In Jesus: Apocalyptic Prophet of the New Millennium Ehrman argues that the historical Jesus was an apocalyptic preacher, and that his apocalyptic beliefs are recorded in the earliest Christian documents: the Gospel of Mark and the authentic Pauline epistles. The earliest Christians believed Jesus would soon return, and their beliefs are echoed in the earliest Christian writings.

In Misquoting Jesus he introduces New Testament textual criticism. He outlines the development of New Testament manuscripts and the process and cause of manuscript errors in the New Testament.

In Jesus, Interrupted he describes the progress scholars have made in understanding the Bible over the past two hundred years and the results of their study, results which are often unknown among the population at large. In doing so, he highlights the diversity of views found in the New Testament, the existence of forged books in the New Testament which were written in the names of the apostles by Christian writers who lived decades later, and the later invention of Christian doctrines—such as the suffering messiah, the divinity of Jesus, and the trinity.

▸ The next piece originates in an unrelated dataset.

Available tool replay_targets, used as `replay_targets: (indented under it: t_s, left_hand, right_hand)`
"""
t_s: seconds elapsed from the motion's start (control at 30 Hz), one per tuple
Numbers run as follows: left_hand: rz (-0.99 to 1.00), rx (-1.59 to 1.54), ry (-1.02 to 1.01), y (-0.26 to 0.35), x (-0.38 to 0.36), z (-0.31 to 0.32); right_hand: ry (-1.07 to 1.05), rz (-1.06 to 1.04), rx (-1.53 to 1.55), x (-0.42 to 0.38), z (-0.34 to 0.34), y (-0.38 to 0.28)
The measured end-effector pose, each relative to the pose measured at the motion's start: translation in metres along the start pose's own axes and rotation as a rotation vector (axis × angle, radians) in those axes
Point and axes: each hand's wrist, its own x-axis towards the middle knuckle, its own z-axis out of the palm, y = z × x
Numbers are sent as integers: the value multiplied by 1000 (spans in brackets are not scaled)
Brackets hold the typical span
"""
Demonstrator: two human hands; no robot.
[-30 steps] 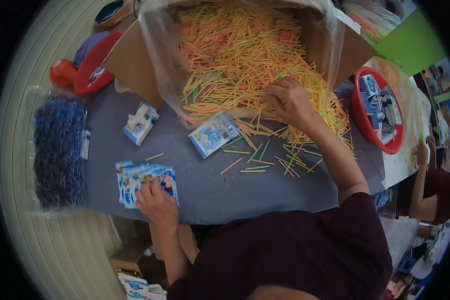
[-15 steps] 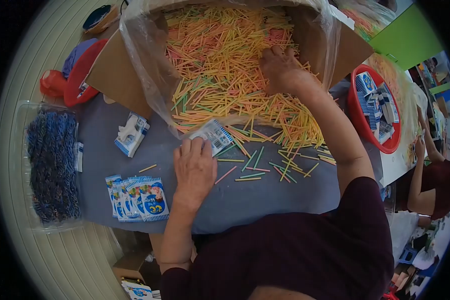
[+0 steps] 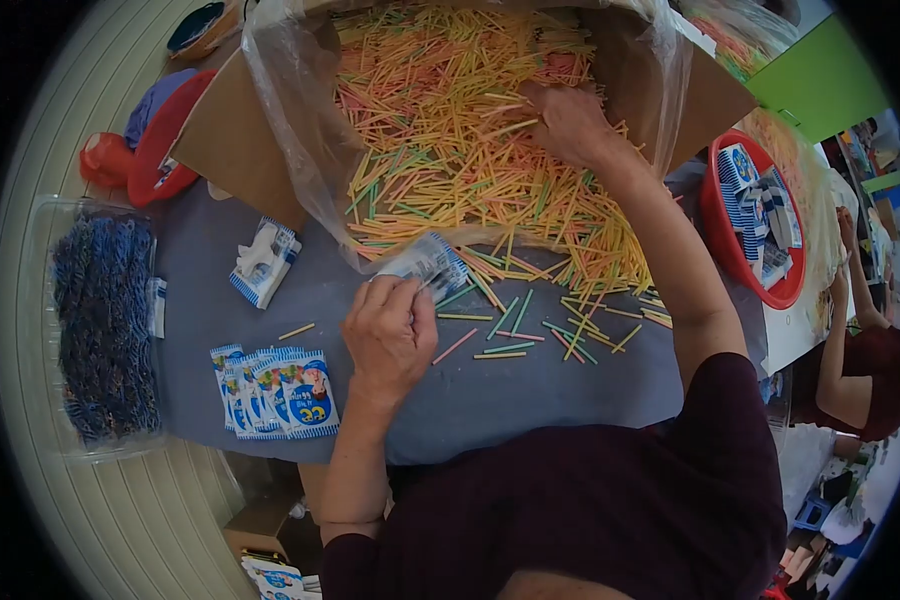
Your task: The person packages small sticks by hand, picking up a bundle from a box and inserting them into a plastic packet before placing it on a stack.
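Worktop: supporting the open carton.
Carton: holding heaped coloured sticks.
Right hand: reaching among the heaped sticks; whether it is grasping any cannot be told.
Left hand: grasping the packet by its near edge.
Packet: projecting just beyond the left hand, well apart from the right.
Loose sticks: lying beside the packet.

This looks like a workshop — bulk carton of sticks, fanned packets (a co-worker nearby).
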Motion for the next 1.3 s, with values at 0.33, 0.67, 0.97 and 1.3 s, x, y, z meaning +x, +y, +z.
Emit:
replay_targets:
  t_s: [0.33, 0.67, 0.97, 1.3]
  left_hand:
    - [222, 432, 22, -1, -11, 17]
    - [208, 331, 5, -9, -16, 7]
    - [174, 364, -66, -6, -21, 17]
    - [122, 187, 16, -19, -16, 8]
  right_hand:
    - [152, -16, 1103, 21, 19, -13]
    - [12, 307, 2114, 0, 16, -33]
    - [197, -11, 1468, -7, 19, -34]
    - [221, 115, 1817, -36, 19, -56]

In Forged Ehrman reveals which New Testament books are forgeries and shows how widely forgery was practiced by early Christian writers—and how it was condemned in the ancient world as fraudulent and illicit. His scholarly book, Forgery and Counterforgery is an advanced look at the practice of forgery in the NT and early Christian literature. It makes a case for calling falsely attributed or pseudepigraphic books in the New Testament and early Christian literature “forgery,” looks at why certain New Testament and early Christian works are considered forged, and the broader phenomenon in Greek and Roman world.

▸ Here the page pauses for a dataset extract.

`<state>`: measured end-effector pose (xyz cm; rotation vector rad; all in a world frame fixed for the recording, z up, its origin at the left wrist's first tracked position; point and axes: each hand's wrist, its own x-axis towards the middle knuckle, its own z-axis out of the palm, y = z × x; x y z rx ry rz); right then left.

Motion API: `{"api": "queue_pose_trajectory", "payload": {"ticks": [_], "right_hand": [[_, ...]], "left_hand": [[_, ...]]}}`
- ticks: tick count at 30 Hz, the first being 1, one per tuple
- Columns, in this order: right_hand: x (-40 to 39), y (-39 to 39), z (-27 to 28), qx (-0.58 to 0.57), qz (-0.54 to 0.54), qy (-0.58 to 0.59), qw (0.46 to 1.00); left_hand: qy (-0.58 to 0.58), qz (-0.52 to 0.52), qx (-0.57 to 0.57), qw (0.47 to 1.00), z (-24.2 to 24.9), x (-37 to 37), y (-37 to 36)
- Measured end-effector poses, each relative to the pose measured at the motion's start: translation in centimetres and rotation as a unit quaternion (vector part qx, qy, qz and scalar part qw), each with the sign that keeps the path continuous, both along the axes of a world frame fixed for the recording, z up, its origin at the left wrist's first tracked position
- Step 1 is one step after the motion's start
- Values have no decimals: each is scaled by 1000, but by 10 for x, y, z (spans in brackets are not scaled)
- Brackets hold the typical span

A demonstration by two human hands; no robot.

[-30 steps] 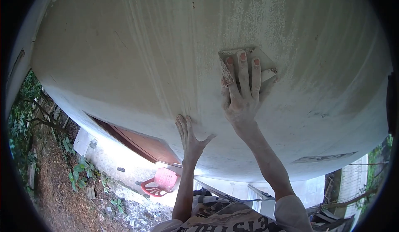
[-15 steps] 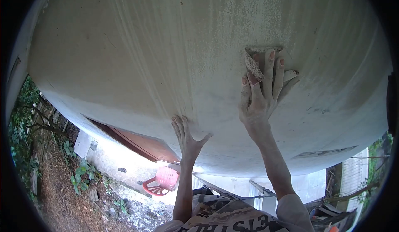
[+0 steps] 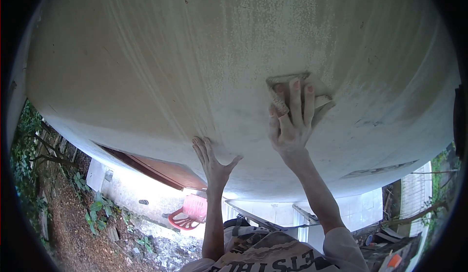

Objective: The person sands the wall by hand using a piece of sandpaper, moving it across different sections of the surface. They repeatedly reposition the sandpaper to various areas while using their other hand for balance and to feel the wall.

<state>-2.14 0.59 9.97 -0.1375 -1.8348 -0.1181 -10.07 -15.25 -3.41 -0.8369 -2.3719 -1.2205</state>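
A broad pale plastered surface (image 3: 146,53) with whitish streaks and a speckled patch fills the upper view. My right hand (image 3: 295,121) presses a folded, dust-covered piece of sandpaper (image 3: 323,100) against it. The sheet's edges stick out beyond the fingers, and part of it is tucked between them. Lower and to the left, my left hand (image 3: 214,167) rests on the same surface with thumb spread wide and nothing held. White dust coats both hands.
Far below stand a red plastic chair (image 3: 192,211) and a brown door (image 3: 161,162). Ladder-like metal rails (image 3: 304,216) rise close to my body. Plants (image 3: 97,208) grow on the left ground; a branch (image 3: 414,217) and stacked debris (image 3: 385,238) lie lower right.
My right hand has slid down and slightly left across the surface with the sandpaper. My left hand stays in nearly the same place, while the view has shifted a little.
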Motion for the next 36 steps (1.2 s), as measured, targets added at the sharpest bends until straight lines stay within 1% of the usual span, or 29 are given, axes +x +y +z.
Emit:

In 2012, Ehrman published Did Jesus Exist? defending the thesis that Jesus of Nazareth existed in contrast to the mythicist theory that Jesus is an entirely mythical or fictitious being woven whole-cloth out of legendary material. He states he expects the book to be criticized both by some atheists as well as fundamentalist Christians. In response, Richard Carrier published a lengthy criticism of the book in April 2012, particularly questioning both Ehrman’s facts and methodology.[7] Ehrman replied to Carrier’s criticisms on his website, primarily defending himself against Carrier’s allegations of factual errors.[8] In 2013, Richard Carrier, D.M. Murdock, Earl Doherty, René Salm, David Fitzgerald, Frank R. Zindler, and Robert M. Price responded to Did Jesus Exist? in Bart Ehrman and the Quest of the Historical Jesus of Nazareth: An Evaluation of Ehrman’s Did Jesus Exist? Earl Doherty also responded in The End of an Illusion: How Bart Ehrman’s “Did Jesus Exist?” Has Laid the Case for an Historical Jesus to Rest.

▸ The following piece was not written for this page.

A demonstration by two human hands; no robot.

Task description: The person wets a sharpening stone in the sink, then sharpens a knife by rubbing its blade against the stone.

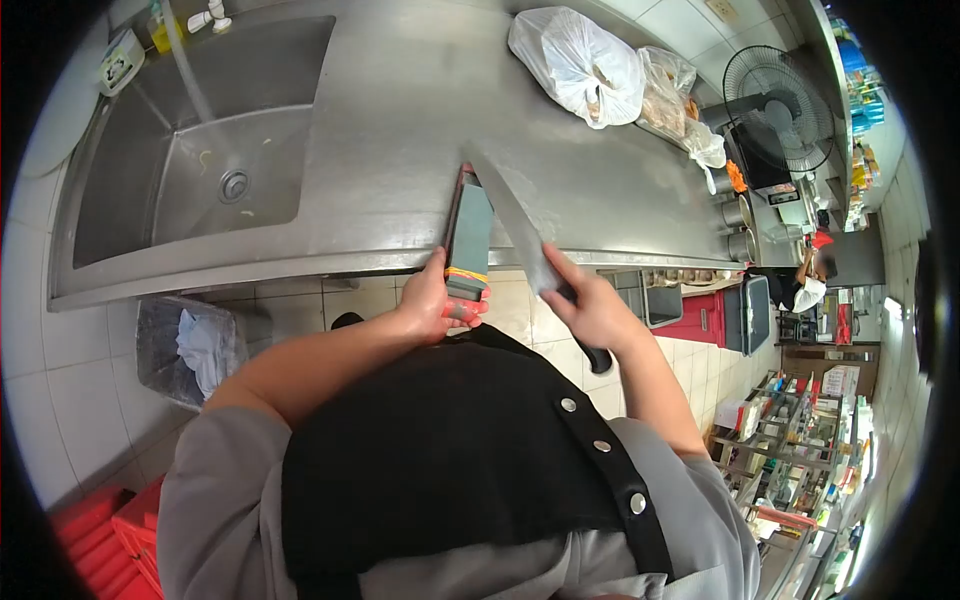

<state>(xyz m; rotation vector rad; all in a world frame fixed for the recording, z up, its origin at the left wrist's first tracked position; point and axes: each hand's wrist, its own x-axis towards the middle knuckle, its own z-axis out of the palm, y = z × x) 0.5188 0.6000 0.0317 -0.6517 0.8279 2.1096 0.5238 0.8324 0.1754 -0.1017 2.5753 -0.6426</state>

Several books have been written in response to Bart’s works, including Misquoting Truth: A Guide to the Fallacies of Bart Ehrman’s Misquoting Jesus by Timothy Paul Jones; Misrepresenting Jesus: Debunking Bart D. Ehrman’s Misquoting Jesus by Edward D. Andrews; Bart Ehrman and the Quest of the Historical Jesus of Nazareth: An Evaluation of Ehrman’s Did Jesus Exist? by Richard Carrier, D.M. Murdock, Earl Doherty, René Salm, David Fitzgerald, Frank R. Zindler, and Robert M. Price; and The End of an Illusion: How Bart Ehrman’s “Did Jesus Exist?” Has Laid the Case for an Historical Jesus to Restby Earl Doherty.


Bart Ehrman created the Bart Ehrman Foundation to raise money for poverty, hunger, and homelessness.[9] He started his “Christianity in Antiquity (CIA)” blog in 2012 and all membership fees collected to join the blog are donated to several charities.[10] In the blog Bart provides his insights and opinions on important issues related to the New Testament and early Christianity, discusses his books and public debates, responds to criticisms from other scholars, and answers questions and concerns raised by readers. In its first year, the blog raised $37,000 for charity through blog membership fees.[11]